# [Description of the task]
Could you print every line from the first one of the records below through the line containing "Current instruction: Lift", with both included and nothing else?

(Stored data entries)
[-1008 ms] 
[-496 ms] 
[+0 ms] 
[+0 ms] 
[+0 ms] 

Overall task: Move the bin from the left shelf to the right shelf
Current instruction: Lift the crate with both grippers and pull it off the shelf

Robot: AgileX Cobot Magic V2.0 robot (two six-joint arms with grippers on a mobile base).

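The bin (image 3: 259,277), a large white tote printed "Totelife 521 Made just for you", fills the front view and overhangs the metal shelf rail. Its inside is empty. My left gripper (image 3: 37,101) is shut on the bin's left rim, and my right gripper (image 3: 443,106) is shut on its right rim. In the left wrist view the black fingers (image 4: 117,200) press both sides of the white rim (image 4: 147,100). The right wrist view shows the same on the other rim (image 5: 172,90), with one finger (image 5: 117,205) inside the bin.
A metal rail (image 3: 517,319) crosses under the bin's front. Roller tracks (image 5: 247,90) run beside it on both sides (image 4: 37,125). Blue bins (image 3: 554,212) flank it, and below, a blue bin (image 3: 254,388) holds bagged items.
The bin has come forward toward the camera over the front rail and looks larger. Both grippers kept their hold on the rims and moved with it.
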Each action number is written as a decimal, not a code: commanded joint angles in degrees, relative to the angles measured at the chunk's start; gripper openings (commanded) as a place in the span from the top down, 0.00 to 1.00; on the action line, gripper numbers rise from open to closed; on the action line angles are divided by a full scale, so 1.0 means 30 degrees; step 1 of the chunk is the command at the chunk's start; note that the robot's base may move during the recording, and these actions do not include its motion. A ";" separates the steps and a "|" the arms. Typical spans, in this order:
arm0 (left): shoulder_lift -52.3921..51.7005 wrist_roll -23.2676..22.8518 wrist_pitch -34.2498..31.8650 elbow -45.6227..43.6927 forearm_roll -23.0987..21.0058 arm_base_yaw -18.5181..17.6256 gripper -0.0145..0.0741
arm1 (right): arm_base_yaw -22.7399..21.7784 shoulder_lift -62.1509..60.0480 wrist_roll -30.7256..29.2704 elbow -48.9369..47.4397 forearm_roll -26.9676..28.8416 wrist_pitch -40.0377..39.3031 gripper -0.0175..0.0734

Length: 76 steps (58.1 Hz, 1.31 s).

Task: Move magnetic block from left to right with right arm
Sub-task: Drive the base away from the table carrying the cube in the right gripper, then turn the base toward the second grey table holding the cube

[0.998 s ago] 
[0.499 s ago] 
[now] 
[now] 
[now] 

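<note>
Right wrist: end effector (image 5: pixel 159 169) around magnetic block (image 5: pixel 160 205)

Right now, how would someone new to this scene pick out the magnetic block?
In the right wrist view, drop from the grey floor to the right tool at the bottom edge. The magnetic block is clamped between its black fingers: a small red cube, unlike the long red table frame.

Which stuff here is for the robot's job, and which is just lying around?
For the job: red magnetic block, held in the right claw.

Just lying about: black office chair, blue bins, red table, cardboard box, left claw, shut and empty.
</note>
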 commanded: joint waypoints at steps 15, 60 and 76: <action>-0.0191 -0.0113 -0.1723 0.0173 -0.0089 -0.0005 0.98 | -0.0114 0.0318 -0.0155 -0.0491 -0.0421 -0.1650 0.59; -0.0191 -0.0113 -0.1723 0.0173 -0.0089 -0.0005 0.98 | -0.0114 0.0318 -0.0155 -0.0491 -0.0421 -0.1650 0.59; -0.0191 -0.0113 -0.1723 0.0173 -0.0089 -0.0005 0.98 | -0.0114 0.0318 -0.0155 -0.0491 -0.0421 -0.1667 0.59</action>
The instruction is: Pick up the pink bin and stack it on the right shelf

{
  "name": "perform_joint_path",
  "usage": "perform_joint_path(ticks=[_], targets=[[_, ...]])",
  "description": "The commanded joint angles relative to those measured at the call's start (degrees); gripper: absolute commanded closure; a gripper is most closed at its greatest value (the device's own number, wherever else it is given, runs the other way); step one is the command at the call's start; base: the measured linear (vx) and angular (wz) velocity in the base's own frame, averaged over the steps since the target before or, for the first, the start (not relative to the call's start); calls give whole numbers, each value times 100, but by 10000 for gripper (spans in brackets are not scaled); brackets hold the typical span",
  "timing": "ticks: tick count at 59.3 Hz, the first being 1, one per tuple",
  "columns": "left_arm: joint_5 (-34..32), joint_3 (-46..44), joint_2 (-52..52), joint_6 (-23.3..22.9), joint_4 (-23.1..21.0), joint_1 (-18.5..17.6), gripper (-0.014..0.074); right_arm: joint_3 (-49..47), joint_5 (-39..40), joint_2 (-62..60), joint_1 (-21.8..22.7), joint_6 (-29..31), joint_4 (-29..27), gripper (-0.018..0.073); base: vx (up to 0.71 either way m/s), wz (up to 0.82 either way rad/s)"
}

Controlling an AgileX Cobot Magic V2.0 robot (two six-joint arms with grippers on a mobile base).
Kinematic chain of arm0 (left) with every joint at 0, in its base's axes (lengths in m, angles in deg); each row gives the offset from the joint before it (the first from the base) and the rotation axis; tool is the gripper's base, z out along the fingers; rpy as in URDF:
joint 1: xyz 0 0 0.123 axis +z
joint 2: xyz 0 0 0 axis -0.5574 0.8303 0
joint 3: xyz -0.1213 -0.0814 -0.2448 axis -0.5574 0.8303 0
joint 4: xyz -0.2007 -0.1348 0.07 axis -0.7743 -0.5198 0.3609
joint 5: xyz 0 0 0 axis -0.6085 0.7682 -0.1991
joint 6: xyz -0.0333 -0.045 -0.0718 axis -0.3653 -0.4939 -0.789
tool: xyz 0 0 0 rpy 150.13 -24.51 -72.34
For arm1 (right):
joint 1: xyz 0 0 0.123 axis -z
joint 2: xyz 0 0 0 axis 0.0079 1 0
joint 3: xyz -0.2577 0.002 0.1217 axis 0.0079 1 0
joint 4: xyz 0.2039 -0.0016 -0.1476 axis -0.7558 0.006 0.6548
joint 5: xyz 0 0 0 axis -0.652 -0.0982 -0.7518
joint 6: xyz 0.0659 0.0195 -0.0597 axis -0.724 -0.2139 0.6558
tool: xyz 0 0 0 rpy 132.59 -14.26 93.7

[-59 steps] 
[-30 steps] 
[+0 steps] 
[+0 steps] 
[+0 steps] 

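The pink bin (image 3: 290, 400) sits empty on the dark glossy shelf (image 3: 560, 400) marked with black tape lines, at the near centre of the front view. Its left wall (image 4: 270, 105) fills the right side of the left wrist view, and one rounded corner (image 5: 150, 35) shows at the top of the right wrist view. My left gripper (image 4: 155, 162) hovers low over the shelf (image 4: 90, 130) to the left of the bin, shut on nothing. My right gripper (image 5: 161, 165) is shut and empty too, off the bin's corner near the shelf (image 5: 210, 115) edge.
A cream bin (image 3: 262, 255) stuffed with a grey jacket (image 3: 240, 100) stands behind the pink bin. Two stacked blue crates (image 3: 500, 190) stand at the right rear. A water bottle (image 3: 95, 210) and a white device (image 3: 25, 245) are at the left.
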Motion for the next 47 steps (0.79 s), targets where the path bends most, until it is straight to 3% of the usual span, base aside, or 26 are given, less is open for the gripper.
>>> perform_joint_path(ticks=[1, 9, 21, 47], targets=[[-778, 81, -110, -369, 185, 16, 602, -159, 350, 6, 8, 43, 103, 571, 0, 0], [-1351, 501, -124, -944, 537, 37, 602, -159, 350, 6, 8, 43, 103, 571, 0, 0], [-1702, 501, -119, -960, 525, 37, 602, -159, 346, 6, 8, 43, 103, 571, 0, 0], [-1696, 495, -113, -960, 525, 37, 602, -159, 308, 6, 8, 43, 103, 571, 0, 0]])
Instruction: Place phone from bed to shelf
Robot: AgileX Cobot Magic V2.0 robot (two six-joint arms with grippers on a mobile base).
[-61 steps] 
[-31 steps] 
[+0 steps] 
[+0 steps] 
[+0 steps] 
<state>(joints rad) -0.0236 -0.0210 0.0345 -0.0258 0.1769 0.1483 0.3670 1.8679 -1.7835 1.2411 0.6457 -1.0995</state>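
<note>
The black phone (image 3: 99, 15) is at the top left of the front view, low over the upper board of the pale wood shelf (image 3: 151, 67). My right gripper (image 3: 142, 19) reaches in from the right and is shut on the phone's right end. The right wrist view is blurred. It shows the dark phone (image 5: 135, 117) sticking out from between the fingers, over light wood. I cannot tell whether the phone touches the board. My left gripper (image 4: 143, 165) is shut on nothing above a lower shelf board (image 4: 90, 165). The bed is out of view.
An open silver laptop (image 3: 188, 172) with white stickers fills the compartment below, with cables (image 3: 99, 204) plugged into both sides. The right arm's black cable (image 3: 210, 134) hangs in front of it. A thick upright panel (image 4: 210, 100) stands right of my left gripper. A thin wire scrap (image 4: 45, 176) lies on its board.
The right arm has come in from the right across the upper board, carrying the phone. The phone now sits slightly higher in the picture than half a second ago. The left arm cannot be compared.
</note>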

# [Reply to the exercise]
[-1008 ms] 
[-496 ms] 
[+0 ms] 
[+0 ms] 
[+0 ms] 

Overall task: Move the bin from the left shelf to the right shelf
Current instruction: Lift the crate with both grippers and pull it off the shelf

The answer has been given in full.